On en revient à l’image des « pelles et des pioches » de l’IA : les sociétés les plus performantes en bourse aujourd’hui vendent les outils et l’infrastructure, et pas les applications visibles. 

Ça vous fait penser à quelque chose ? 

Souvenez-vous du Top 10 des capitalisations : cloud, semi-conducteurs, data.

Voilà le point commun de la concentration, voilà où va l’argent.

Le Top 10 des colosses vit sur une rente installée sur ces marchés, tandis que le top 5 est dopé par la croissance de ces marchés.

Et si vous avez été observateur, vous avez identifié un autre signal « bonus ».

L’énergie est loin d’être acquise

La présence de Saudi Aramco dans le Top 10 est bien logique : la major pétrolière a encaissé 205 milliards de bénéfices sur les 12 derniers mois.

Elle est championne du monde de la marge nette (environ 30%) et mérite sa place parmi les colosses de la tech.

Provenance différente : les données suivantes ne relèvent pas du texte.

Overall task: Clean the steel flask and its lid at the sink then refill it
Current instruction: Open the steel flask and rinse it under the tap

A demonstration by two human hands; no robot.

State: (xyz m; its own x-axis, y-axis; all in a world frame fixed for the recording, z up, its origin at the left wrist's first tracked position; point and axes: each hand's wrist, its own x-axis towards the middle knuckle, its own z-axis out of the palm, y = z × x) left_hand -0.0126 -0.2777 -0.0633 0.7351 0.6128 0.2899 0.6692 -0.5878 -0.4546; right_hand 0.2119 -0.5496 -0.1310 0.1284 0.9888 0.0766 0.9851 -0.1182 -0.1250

Les 2 concentrations (en volume, en performance) ont tendance à montrer que la data, le cloud sont le carburant de l’économie mondiale.

Oui, mais il faut quand même brancher la prise.

Et le graphique ci-dessus l’indique clairement : l’économie numérique.

Les data centers, les supercalculateurs, l’hébergement de cloud, les logiciels… rien de tout ça ne tourne sans énergie.

D’où la présence de NRG Energy (fournisseur d’énergie aux US notamment aux data centers) dans les valeurs sur-performantes. Car le marché anticipe : 

  • Un retour de la volatilité sur les prix de l’énergie – comment pourrait-il en être autrement puisque la demande explose ;
  • Un rôle-clé dans la transition énergétique (électrification, stockage) des acteurs polyvalents – la technologie ne peut pas compter sur l’énergie intermittente du renouvelable. 

Gardez ce signal à l’esprit. Pour le moment, avoir de l’énergie abondante et disponible nous semble acquis.

Je doute que ce soit encore le cas en 2030.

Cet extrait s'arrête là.